The WCC is an international conference which encourages knowledge transfer and best practice exchange amongst 3,500 cancer control and public health experts from 150 countries. It aims to strengthen participants’ action and impact on regional, national and international scales through a multidisciplinary programme featuring the latest successful interventions in cancer prevention, diagnosis, treatment and care.
Our session on ‘Models of Health Care for Earlier Diagnosis of Symptomatic Cancer’ was, as @TheLancetOncol tweeted, “One of the last sessions at this year’s congress, and one of the most important…”.
It was certainly a lively 90 minutes, opened by our own Professor Jon Emery (Melbourne) describing the ways in which diagnostic pathways were evolving, with particular reference to novel tests and greater use of diagnostic testing in primary care – the CanTest philosophy.
Professor Emery was followed by two very different presentations, the first about the South African experience from Professor Jen Moodley (Cape Town), a country that has great inequalities and significant delays in cancer diagnosis for some. She was able to describe an initiative that has considerably reduced these delays in her own locality.

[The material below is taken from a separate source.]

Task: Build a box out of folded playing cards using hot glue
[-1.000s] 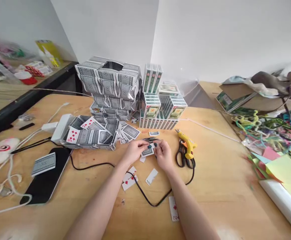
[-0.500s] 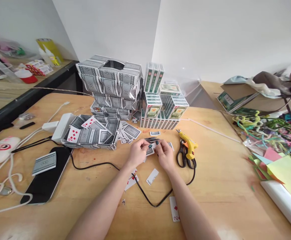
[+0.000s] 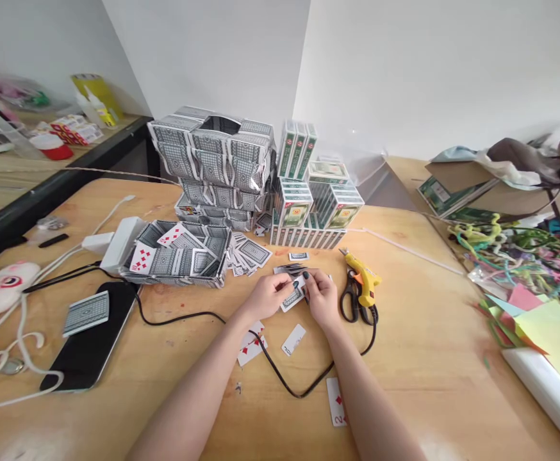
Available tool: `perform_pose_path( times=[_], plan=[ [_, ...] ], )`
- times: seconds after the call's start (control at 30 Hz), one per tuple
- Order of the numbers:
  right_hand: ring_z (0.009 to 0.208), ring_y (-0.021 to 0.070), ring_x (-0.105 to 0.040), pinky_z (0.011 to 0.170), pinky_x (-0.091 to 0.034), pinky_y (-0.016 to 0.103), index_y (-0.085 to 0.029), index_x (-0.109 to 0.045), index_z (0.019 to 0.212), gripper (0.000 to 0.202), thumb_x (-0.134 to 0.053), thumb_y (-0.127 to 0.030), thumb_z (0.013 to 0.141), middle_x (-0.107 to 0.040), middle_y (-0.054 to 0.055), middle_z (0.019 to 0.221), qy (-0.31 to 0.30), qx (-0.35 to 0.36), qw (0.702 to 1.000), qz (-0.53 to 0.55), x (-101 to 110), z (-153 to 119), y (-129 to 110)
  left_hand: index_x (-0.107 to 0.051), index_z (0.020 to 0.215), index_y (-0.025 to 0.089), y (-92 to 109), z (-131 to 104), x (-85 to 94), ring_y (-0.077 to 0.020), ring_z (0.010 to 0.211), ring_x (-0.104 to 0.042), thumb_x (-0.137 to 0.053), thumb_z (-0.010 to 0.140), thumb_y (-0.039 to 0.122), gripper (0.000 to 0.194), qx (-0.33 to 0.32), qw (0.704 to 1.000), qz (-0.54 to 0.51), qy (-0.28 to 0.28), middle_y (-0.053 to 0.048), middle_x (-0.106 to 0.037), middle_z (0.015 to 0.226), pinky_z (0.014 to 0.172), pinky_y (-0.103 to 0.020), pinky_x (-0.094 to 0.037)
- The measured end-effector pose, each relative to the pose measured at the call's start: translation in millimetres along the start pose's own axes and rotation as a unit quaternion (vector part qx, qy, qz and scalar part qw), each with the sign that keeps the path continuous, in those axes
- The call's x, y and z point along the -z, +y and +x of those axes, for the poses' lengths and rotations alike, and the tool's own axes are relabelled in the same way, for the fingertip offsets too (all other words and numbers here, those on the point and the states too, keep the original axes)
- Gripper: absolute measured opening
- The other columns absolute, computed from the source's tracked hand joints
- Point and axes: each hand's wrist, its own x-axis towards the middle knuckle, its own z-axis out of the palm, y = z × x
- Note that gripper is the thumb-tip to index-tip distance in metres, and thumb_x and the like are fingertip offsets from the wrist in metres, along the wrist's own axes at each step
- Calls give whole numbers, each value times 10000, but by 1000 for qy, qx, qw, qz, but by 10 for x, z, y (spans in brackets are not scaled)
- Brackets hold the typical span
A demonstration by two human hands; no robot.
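Observation:
Near the middle of the table my left hand (image 3: 266, 296) pinches the upper edge of a grey-backed playing card (image 3: 291, 299). From the other side my right hand (image 3: 321, 296) has its fingers closed at the same card's upper right edge. The two thumbs, with dark green nails, almost meet there. Just behind the fingers lie more cards (image 3: 284, 269), partly hidden by the hands. A white card piece (image 3: 293, 339) rests in front of the hands, and red-suited cards (image 3: 252, 347) lie by my left wrist.
A yellow glue gun (image 3: 365, 282) and black scissors (image 3: 348, 303) lie right of my hands; a black cord loops under my forearms. Behind are an open card-covered box (image 3: 179, 280), a large card-covered structure (image 3: 213, 150) and stacked card packs (image 3: 309, 238). A phone (image 3: 88, 349) lies left.
The card between my hands has come further into view below the fingers. My left hand has shifted slightly right and my right hand has turned a little.

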Motion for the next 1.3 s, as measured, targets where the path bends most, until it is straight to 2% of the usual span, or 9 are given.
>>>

Dr Dinesh Pendharkar (Mumbai) then described a very different model of care being implemented under his direction in several states in India. In essence, clinicians in community hospitals receive a comparatively short (one month) course of additional training in oncology and then provide a local service under the direction of an oncologist at a state or supra-state level. Indeed until now, Dr Pendharkar has been the sole oncologist providing this training and support. Extensive use is made of WhatsApp and Messenger. As a result cancer diagnosis and cancer treatment is being made available to people who would not otherwise be able to access it. The numbers are mind-boggling; this service is now available to a population of 200m, it has national government endorsement and additional oncologists are being recruited to provide the hub support to the hub and spoke model.
The session was concluded with a presentation from Professor Greg Rubin (Newcastle, UK) who drew attention to our growing understanding of the role that co-morbidity is playing in the diagnostic process, with some early findings from the English National Cancer Diagnosis Audit. He also drew attention to the differing interactions that may arise with chronic infective co-morbidities such as TB and HIV in LMICs, compared to the non-communicable diseases encountered in high income countries.
One of the great features of the WCC is the truly global nature of the audience and this led to an excellent Q&A session that engaged all the speakers and closed out the afternoon.